__TASK TO CARRY OUT__.
The following data needs to be repeated exactly, with all images excluded.

__AVAILABLE DATA__.
★ ★ ★ ★ ★

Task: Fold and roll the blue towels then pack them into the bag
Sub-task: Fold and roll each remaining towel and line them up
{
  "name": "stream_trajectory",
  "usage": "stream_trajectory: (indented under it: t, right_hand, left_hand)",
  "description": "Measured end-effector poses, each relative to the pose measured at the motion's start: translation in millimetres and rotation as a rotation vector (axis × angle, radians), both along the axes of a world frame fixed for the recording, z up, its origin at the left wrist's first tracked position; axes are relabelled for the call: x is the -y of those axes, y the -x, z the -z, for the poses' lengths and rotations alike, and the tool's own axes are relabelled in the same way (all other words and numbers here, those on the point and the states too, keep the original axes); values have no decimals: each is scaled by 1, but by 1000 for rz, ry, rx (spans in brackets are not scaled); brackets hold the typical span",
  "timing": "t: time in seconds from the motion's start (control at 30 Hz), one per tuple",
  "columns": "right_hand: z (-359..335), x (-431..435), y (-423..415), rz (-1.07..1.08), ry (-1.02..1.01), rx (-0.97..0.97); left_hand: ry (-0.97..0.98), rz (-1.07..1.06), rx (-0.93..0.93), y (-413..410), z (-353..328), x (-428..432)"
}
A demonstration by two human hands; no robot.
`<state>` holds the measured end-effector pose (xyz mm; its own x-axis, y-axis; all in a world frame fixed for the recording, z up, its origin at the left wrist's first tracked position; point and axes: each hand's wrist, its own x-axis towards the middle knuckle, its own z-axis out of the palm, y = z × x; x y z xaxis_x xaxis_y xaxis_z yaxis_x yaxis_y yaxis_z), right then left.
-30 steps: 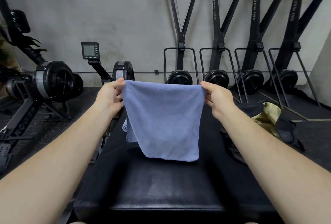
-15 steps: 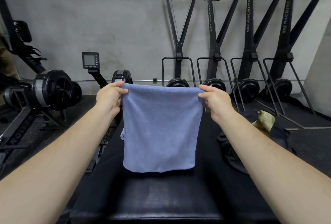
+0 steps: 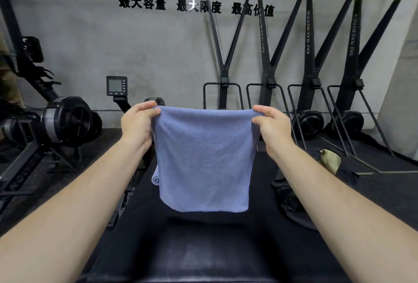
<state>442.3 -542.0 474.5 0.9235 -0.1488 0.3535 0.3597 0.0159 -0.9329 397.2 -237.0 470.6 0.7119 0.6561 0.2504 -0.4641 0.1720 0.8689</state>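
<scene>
Towel: blue towel [image 3: 204, 158] hangs flat, top edge level (long axis roughly vertical).
Grip: left hand [image 3: 138, 124] and right hand [image 3: 272, 128] each pinch a top corner; cloth drapes below.

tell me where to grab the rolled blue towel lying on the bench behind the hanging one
Take the rolled towel across its middle, coming from above on the left side: only its left end shows past the held towel, which both the left hand and right hand pinch at the top corners. It lies on the bench.
</scene>
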Motion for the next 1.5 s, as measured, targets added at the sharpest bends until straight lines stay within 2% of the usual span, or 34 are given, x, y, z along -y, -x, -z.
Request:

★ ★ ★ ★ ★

__YOUR SOLUTION__.
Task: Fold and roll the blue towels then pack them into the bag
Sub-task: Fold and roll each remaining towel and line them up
{
  "name": "stream_trajectory",
  "usage": "stream_trajectory: (indented under it: t, right_hand, left_hand)",
  "description": "Measured end-effector poses, each relative to the pose measured at the motion's start: translation in millimetres and rotation as a rotation vector (axis × angle, radians), both along the axes of a world frame fixed for the recording, z up, its origin at the left wrist's first tracked position; axes are relabelled for the call: x is the -y of those axes, y the -x, z the -z, for the poses' lengths and rotations alike, and the tool's own axes are relabelled in the same way (all other words and numbers here, those on the point and the states too, keep the original axes); values have no decimals: each is scaled by 1, but by 1000 for rz, ry, rx (spans in brackets are not scaled); brackets hold the typical span",
  "timing": "t: time in seconds from the motion's start (control at 30 Hz), one per tuple",
  "columns": "right_hand: z (-359..335), x (-431..435), y (-423..415), rz (-1.07..1.08), ry (-1.02..1.01), rx (-0.97..0.97); left_hand: ry (-0.97..0.98), rz (-1.07..1.06), rx (-0.93..0.93), y (-413..410), z (-353..328), x (-428..432)"
}
A demonstration by two human hands; no robot.
`<state>` holds the measured end-effector pose (xyz mm; its own x-axis, y-axis; all in a world frame fixed for the recording, z up, its origin at the left wrist's first tracked position; point and axes: each hand's wrist, its own x-axis towards the middle knuckle, its own z-axis out of the palm, y = z × x; x y z xaxis_x xaxis_y xaxis_z yaxis_x yaxis_y yaxis_z), right then left.
-30 steps: 
-15 steps: 
+0 steps: 
<state>442.3 -542.0 474.5 0.9235 -0.1488 0.3535 0.3597 0.0159 -0.9329 397.2 -237.0 470.6 0.7119 0.6561 0.2504 -0.4641 0.1720 0.8689</state>
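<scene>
Towel: blue towel [image 3: 204, 158] hangs flat, top edge level (long axis roughly vertical).
Grip: left hand [image 3: 138, 124] and right hand [image 3: 272, 128] each pinch a top corner; cloth drapes below.

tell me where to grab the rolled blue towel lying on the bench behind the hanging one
Take the rolled towel across its middle, coming from above on the left side: only its left end shows past the held towel, which both the left hand and right hand pinch at the top corners. It lies on the bench.
</scene>
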Motion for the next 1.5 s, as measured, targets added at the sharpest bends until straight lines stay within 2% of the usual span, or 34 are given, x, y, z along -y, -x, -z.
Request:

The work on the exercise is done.